Namun, hal itu ditolak Miftah. Dalam hal meyakinkan dan mendapatkan restu dari orang tuanya terkait hubungan mereka, Miftah selalu menggunakan pendekatan persuasif. Hal ini dilakukan agar selain mendapatkan restu, hubungan antara Pak Iskandar dan Pak Fauzan yang selama ini bertikai dan terlibat perang dingin dapat dicairkan. Beragam cara yang dilakukan pasangan ini, salah satunya adalah menggali sejarah masa lalu untuk mencari tahu akar permasalahan pertikaian ini dan meminta bantuan keluarga lainnya (terutama yang dianggap senior) untuk melekatkan kembali hubungan orang tua mereka yang renggang ini.

Dari negosisasi hingga mediasi dilakukan oleh kedua keluarga ini untuk menggugurkan gengsi dan konflik serta mengeratkan kembali hubungan antara Pak Iskandar dan Pak Fauzan. Hingga akhirnya, setelah mengalami penolakan bertubi-tubi, pejuangan sepasang kekasih ini membuahkan hasil yang manis dan membahagiakan. Hubungan muda mudi ini kemudian mendapat restu dari kedua belah pihak dan akan dilanjutkan ke tahap selanjutnya yakni pernikahan.

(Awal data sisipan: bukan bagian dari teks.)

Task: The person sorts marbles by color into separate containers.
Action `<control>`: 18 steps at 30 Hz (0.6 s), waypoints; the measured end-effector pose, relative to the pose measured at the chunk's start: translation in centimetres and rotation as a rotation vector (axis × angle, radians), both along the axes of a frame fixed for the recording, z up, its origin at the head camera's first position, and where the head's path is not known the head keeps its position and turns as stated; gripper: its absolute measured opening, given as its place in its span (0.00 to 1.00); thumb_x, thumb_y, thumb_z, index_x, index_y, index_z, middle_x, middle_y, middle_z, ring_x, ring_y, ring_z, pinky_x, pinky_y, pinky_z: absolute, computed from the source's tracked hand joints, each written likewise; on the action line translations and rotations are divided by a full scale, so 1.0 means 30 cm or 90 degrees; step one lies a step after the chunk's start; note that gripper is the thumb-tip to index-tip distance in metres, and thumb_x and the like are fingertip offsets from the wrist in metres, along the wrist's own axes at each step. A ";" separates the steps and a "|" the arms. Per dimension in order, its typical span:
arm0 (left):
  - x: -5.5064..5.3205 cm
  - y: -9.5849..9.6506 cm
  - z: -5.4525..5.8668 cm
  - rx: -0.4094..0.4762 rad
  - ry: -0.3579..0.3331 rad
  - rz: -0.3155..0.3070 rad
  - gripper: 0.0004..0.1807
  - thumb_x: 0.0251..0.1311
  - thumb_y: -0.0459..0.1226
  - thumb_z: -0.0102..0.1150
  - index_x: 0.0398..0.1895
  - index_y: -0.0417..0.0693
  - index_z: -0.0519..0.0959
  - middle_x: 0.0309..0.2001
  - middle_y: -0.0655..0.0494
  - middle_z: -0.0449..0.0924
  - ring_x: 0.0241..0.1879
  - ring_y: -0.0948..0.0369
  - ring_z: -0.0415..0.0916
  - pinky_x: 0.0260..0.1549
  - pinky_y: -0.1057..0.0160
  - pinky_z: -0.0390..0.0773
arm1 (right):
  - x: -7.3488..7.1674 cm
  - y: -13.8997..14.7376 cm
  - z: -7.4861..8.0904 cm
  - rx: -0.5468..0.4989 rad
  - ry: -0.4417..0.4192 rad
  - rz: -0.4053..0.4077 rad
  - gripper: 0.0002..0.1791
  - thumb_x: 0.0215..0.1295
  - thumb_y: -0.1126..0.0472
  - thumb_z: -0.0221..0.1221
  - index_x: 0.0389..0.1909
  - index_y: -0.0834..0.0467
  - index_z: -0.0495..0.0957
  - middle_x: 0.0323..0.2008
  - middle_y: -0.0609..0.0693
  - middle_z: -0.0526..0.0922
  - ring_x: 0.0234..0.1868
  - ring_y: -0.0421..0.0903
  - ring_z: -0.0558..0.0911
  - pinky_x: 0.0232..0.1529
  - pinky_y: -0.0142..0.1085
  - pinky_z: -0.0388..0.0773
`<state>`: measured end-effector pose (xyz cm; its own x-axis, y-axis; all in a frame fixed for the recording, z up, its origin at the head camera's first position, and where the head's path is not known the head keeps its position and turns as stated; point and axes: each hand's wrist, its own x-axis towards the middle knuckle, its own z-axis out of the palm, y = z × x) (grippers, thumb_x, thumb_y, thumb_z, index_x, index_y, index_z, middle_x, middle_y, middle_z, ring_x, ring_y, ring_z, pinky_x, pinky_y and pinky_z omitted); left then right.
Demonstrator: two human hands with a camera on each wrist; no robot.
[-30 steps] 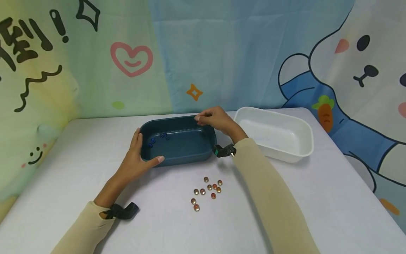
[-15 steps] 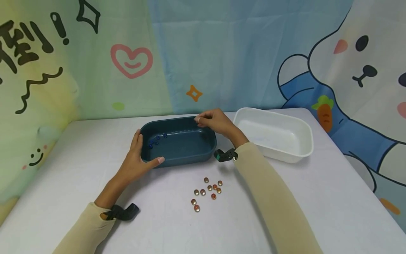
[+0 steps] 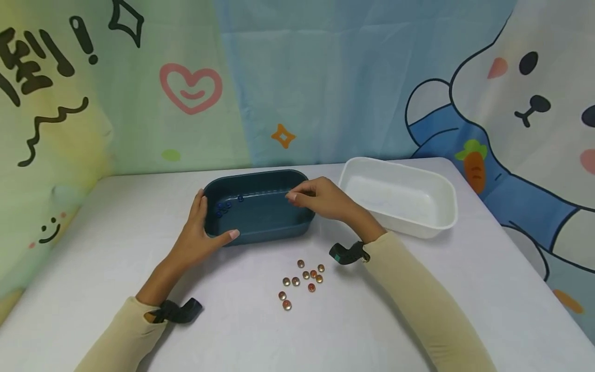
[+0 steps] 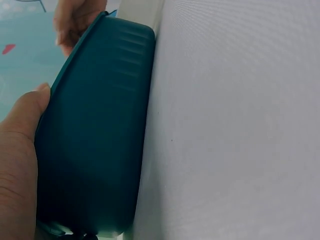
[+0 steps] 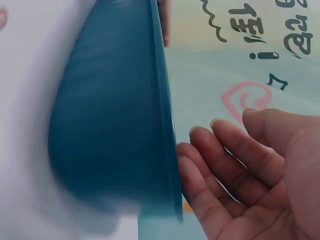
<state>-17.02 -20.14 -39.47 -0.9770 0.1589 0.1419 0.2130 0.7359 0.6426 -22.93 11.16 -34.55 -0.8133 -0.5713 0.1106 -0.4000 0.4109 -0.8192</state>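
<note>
My left hand [image 3: 197, 232] holds the left end of the dark blue tub [image 3: 265, 231], the thumb over its near rim and the fingers along its left side. In the left wrist view the thumb [image 4: 31, 107] lies on the tub's rim. Several small blue beads [image 3: 223, 206] sit inside, towards the left end. Over the tub's right end is my right hand [image 3: 323, 198]. Its fingers [image 5: 240, 175] are loosely curved in the right wrist view, with nothing seen between them.
Several small round amber and reddish glass beads [image 3: 296, 281] lie on the white tablecloth [image 3: 232, 320] in front of the tub. To the right stands a white tub [image 3: 418, 227]. A printed cloth backdrop [image 3: 325, 77] hangs behind the table.
My right hand has come off the tub's back right rim and moved nearer, over the right end. The blue beads have shifted slightly left inside. My left hand stays put.
</note>
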 end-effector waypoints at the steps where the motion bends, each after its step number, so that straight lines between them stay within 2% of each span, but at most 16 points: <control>1: -0.001 0.000 -0.001 0.001 -0.001 0.000 0.60 0.41 0.62 0.58 0.67 0.49 0.33 0.65 0.70 0.21 0.65 0.58 0.29 0.54 0.41 0.48 | 0.004 0.013 0.003 -0.001 0.009 -0.008 0.16 0.61 0.48 0.52 0.42 0.53 0.80 0.37 0.44 0.79 0.38 0.39 0.76 0.39 0.36 0.72; 7: 0.003 -0.001 -0.006 0.006 -0.008 0.003 0.60 0.41 0.62 0.58 0.67 0.49 0.32 0.65 0.70 0.20 0.65 0.58 0.30 0.54 0.41 0.49 | 0.019 0.100 0.008 -0.010 0.063 -0.073 0.17 0.61 0.48 0.52 0.41 0.54 0.80 0.35 0.46 0.80 0.37 0.38 0.76 0.38 0.37 0.72; 12: 0.000 0.004 -0.002 0.003 -0.004 0.005 0.60 0.41 0.62 0.58 0.67 0.49 0.32 0.65 0.71 0.20 0.65 0.59 0.30 0.54 0.41 0.49 | 0.053 0.172 0.031 0.004 0.151 -0.133 0.16 0.62 0.51 0.52 0.44 0.54 0.79 0.37 0.42 0.78 0.38 0.37 0.76 0.38 0.34 0.73; 18: -0.004 0.006 -0.002 0.005 -0.001 0.003 0.60 0.40 0.62 0.58 0.67 0.49 0.32 0.65 0.70 0.20 0.65 0.59 0.29 0.54 0.42 0.48 | 0.105 0.303 0.041 0.044 0.206 -0.159 0.15 0.62 0.51 0.52 0.45 0.54 0.78 0.40 0.40 0.78 0.40 0.36 0.75 0.39 0.33 0.73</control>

Meskipun mendapat restu, dalam penyelenggaraan resepsi pernikahan nantinya banyak syarat yang ditawarkan oleh kedua belah pihak, terutama terkait apa yang boleh dan tidak boleh dilakukan yang berkenaan dengan persoalaan keagamaan. Hal itu seperti permintaan dari keluarga Miftah yang tidak memperkenankan adanya hiburan wayang selama resepsi pernikahan berlangsung.

Selain pernikahan, hal yang membahagiakan dari perjuangan kisah cintah Miftah dan Fauziah ini adalah kembali menyatunya hubungan sahabat karib yang berseteru selama berpuluh-puluh tahun lalu.

Kisah ini menunjukkan bahwa persoalan agama merupakan persoalan kompleks dalam kehidupan masyarakat. Agama merupakan suatu entitas yang berwajah ganda, dimana di satu sisi agama memberikan kebahagian, peradaban, cinta kasih dan  mempersatukan orang-orang dalam ikatan kelompok.

Namun di sisi lain agama juga dapat menimbulkan perpecahan, dimana agama acapkali menjadi sumber konflik dan penegas perbedaan dari satu kelompok dengan kelompok lainnya. Terkait kompleksnya persoalan yang ditimbulkan oleh agama, ada benang merah yang dapat ditarik dari roman Kambing dan Hujan perihal solusi yang ditawarkan terkait persoalan perbedaan yang banyak dilahirkan dari agama, yakni cinta dan kasih. Roman Kambing dan Hujan menunjukkan kepada kita bahwa persoalan agama tidak dapat diselesaikan dengan nyinyiran dan kekerasan semata tapi justru dengan cara persuasif atau kelembutan.

Kisah cinta Miftah dan Fauzia yang didasari atas perbedaan ini mengingatkan kita bahwa perlu dilakukan pendekatan dari hati ke hati, negosiasi dan mediasi terkait perbedaan yang ditimbulkan oleh agama, sehingga prasangka, diskriminasi bahkan konflik dan kekerasan atas nama agama dapat diminimalisir dan mungkin juga dihilangkan. Oleh karena itu, pentingnya memupuk kembali rasa cinta dan kasih serta kelembutan antar semua umat yang sudah semakin menipis stoknya sekarang ini.

Nah, kalau masih bingung bagaimana caranya menumbuh-kembangkan kembali rasa cinta dan kasih itu, maka bacalah cerita Kambing dan Hujan ini. Sambil sesekali dengar lagu seperti Sabyan Gambus ‘Deen Assalam (Agama Perdamaian) mungkin layak dicoba. Mari bersatu dan serukan perdamaian dalam agama!